● **Information**:
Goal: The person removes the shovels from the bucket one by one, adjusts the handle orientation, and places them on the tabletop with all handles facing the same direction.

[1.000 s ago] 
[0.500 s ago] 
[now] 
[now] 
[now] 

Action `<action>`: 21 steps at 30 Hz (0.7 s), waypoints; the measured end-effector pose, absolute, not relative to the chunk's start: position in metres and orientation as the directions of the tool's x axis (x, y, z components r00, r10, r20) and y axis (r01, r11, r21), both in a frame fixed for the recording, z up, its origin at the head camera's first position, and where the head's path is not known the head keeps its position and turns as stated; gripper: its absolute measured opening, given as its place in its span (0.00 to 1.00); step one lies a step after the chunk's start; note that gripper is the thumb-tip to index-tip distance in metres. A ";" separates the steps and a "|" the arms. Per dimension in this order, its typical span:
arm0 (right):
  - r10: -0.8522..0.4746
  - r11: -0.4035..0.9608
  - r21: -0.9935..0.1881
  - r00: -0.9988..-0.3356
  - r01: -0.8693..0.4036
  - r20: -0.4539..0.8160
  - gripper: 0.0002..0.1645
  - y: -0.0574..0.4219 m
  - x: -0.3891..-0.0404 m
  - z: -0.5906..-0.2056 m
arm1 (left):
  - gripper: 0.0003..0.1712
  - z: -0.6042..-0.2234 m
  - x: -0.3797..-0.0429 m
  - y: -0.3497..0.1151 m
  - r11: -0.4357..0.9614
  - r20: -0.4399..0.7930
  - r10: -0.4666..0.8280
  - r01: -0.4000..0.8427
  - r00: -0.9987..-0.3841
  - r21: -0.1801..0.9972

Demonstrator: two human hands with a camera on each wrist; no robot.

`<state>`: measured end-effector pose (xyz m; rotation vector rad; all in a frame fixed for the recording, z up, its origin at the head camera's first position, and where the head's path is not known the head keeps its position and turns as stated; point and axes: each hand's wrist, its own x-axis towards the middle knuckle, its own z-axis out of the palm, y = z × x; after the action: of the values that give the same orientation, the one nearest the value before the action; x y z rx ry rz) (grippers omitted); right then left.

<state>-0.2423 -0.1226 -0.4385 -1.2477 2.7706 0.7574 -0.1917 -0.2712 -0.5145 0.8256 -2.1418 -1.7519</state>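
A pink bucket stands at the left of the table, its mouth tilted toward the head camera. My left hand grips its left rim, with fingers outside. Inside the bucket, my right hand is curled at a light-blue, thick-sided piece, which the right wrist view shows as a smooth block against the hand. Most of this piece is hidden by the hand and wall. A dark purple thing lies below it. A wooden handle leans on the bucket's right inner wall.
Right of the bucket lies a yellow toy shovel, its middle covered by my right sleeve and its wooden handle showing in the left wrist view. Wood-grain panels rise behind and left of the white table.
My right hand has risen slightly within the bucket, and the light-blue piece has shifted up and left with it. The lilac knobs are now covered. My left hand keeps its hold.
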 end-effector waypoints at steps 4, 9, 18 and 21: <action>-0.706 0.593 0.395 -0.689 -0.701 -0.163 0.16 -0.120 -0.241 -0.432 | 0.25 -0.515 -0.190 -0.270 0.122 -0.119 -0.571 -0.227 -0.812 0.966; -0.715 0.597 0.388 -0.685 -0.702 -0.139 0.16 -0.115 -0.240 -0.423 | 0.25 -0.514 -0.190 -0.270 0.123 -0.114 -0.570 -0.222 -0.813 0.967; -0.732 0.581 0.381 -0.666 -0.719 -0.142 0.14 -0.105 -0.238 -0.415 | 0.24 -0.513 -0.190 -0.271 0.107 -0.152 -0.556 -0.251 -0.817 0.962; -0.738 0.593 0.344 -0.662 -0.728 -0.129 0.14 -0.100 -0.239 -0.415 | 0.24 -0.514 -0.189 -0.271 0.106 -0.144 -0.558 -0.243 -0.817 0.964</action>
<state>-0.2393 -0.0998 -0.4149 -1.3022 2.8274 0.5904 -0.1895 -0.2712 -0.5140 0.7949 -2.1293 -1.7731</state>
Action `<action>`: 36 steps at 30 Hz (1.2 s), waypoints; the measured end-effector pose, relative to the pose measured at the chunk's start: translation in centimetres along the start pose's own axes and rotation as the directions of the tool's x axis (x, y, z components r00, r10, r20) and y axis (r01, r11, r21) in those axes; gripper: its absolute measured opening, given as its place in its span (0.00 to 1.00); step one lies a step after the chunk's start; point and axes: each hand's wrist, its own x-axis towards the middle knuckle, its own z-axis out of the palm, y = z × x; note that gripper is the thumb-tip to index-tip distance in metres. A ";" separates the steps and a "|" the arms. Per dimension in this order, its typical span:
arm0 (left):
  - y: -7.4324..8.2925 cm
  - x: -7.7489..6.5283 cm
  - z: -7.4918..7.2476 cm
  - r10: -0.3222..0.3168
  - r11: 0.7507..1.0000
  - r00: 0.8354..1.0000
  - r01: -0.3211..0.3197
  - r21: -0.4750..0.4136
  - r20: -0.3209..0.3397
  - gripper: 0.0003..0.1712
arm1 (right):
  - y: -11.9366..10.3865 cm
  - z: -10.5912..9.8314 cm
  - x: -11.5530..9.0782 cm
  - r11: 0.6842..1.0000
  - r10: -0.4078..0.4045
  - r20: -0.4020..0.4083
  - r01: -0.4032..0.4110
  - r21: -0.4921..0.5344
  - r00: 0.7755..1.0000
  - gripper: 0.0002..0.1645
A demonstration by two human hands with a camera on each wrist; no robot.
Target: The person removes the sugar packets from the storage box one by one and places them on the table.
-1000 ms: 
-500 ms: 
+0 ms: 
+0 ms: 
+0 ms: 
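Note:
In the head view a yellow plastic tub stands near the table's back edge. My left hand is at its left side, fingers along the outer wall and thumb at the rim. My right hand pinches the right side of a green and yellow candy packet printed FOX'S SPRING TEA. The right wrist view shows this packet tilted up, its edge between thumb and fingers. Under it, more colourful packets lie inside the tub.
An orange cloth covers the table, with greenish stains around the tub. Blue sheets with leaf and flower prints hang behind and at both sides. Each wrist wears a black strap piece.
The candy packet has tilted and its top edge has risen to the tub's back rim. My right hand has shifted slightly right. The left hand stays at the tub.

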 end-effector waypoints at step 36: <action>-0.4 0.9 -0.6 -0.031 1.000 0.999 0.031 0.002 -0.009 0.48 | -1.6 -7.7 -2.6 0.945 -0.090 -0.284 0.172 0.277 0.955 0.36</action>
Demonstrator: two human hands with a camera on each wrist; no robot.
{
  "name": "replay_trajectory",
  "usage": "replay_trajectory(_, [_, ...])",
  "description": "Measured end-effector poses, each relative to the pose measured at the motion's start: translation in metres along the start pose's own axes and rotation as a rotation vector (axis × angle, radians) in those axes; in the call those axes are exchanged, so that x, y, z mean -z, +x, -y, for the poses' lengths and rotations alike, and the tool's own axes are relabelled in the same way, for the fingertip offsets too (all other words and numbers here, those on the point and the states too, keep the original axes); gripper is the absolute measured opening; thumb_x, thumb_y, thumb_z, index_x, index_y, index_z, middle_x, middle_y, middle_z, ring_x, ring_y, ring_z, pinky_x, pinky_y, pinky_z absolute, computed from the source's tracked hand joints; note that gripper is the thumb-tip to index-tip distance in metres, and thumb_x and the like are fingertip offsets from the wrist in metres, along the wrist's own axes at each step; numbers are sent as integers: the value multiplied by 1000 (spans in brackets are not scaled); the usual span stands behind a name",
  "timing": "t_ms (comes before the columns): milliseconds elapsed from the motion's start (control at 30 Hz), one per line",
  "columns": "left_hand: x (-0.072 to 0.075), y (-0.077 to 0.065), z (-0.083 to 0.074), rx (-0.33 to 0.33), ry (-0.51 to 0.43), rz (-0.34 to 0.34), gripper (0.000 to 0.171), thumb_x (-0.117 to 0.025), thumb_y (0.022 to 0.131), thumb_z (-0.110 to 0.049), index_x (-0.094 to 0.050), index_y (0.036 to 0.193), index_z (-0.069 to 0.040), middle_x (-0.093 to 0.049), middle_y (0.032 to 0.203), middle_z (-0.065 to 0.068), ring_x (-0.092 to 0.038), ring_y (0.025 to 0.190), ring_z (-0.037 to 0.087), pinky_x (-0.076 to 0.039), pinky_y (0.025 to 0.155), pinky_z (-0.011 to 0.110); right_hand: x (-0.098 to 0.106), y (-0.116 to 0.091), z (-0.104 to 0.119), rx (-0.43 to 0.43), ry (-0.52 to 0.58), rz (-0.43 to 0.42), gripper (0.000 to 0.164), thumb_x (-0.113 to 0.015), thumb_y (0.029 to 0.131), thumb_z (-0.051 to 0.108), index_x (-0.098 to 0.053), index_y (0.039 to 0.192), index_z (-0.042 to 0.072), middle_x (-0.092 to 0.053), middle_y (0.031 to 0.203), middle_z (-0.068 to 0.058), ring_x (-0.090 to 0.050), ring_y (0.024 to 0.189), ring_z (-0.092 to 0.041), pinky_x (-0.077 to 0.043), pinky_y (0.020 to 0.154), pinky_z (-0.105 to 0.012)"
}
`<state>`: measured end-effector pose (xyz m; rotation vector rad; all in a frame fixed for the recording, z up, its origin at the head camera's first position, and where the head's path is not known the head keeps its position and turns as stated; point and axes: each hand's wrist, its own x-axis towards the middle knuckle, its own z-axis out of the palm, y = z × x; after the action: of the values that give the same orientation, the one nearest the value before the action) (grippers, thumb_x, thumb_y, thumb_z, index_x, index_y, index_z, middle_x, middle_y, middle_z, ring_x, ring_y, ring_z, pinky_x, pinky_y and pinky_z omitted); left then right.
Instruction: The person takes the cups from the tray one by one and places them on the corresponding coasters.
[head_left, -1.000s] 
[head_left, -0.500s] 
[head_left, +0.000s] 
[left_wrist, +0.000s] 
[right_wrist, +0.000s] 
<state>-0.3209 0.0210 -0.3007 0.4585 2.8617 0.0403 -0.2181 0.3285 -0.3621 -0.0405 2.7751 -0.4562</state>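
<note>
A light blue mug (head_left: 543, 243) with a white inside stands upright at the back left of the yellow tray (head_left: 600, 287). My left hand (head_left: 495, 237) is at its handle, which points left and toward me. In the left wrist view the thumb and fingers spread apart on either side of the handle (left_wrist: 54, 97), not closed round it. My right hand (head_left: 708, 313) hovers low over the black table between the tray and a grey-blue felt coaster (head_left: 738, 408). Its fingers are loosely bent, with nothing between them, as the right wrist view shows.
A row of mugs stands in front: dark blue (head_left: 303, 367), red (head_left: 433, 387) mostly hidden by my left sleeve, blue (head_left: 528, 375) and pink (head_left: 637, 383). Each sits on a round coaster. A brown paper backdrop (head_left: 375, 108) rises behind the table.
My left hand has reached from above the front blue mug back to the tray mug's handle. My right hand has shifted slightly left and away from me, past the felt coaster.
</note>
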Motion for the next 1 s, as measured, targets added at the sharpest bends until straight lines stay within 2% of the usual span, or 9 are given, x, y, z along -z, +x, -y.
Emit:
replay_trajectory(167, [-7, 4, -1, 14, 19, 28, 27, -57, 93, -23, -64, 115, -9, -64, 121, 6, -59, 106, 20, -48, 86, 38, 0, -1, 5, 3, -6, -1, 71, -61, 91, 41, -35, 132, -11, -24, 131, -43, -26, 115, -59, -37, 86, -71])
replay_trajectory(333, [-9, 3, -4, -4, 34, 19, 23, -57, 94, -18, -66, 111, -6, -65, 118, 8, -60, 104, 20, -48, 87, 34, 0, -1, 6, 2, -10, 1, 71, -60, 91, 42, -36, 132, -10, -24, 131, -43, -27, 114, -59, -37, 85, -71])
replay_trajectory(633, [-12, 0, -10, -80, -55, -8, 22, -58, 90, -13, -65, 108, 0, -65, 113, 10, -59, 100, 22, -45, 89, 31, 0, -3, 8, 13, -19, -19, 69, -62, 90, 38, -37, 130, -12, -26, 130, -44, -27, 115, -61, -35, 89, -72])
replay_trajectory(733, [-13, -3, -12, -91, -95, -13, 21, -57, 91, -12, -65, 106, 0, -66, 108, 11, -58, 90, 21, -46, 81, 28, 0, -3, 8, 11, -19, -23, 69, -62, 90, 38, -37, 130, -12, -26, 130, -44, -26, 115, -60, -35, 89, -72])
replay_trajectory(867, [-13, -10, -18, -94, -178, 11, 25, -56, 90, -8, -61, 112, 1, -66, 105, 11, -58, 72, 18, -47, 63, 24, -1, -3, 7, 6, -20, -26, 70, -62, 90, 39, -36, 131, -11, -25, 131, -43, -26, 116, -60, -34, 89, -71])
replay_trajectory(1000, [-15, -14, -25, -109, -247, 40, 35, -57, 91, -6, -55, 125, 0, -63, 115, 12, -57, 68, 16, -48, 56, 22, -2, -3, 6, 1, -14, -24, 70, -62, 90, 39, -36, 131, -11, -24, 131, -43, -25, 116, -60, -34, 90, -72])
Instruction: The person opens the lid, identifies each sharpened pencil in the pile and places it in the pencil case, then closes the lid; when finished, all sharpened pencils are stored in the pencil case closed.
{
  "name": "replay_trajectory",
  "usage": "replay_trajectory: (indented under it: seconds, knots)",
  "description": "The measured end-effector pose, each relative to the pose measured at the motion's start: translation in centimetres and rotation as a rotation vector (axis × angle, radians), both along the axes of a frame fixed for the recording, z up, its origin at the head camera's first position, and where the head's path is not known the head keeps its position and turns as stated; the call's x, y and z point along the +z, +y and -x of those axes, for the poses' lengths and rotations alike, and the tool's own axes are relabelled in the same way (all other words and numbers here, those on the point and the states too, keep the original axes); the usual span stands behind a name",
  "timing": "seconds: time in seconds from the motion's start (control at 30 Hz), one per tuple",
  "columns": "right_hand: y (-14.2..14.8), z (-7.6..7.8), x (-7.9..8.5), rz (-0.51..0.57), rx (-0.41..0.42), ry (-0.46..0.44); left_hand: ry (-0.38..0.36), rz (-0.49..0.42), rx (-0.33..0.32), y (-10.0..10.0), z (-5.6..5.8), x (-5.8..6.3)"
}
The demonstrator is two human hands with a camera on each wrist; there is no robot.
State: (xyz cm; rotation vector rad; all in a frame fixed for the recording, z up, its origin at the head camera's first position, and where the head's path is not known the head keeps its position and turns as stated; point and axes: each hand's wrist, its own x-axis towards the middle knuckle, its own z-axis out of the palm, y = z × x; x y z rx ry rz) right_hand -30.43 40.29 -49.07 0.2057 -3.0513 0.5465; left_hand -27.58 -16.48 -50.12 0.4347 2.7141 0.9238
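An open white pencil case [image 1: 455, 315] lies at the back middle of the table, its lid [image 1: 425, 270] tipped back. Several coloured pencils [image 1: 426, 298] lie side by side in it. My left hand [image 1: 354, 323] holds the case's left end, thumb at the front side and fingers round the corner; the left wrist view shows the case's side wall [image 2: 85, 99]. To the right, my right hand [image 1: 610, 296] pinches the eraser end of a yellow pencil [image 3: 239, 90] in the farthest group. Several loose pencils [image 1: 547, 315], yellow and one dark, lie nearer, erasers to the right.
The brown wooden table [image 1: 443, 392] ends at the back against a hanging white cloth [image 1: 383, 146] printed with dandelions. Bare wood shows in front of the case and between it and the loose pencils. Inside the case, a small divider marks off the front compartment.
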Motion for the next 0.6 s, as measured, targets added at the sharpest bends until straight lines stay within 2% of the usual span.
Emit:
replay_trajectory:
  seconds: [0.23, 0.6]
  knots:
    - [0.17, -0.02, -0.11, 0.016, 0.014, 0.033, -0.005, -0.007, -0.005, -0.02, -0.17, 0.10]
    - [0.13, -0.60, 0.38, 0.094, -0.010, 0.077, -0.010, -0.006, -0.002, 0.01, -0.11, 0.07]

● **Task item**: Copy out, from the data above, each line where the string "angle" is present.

● **Answer box**:
  "description": "Measured end-effector poses, each relative to the pose measured at the motion's start: translation in metres along the start pose's own axes and rotation as a rotation vector (axis × angle, radians) in those axes; in the call those axes are exchanged, so that x, y, z mean -z, +x, -y, for the poses' lengths and rotations alike, and the tool's own axes are relabelled in the same way, for the fingertip offsets too (all other words and numbers here, those on the point and the states too, keep the original axes); gripper is the absolute measured opening; thumb_x, thumb_y, thumb_z, index_x, index_y, index_z, middle_x, middle_y, middle_z, ring_x, ring_y, ring_z, pinky_x, pinky_y, pinky_z absolute, computed from the source's tracked hand joints; note that gripper is the thumb-tip to index-tip distance in metres, and thumb_x and the like are fingertip offsets from the wrist in metres, along the wrist's own axes at each step; numbers are sent as integers: the value multiplied by 1000 (spans in brackets are not scaled); the usual span stands behind a name",
  "description": "The measured end-effector pose, each relative to the pose measured at the motion's start: translation in centimetres and rotation as a rotation vector (axis × angle, radians), both along the axes of a frame fixed for the recording, z up, its origin at the head camera's first position, and where the head's path is not known the head keeps its position and turns as stated; the call's x, y and z point along the +z, +y and -x of those axes, for the poses' lengths and rotations alike, and the tool's own axes are relabelled in the same way (all other words and numbers here, those on the point and the states too, keep the original axes); the usual span stands behind a name",

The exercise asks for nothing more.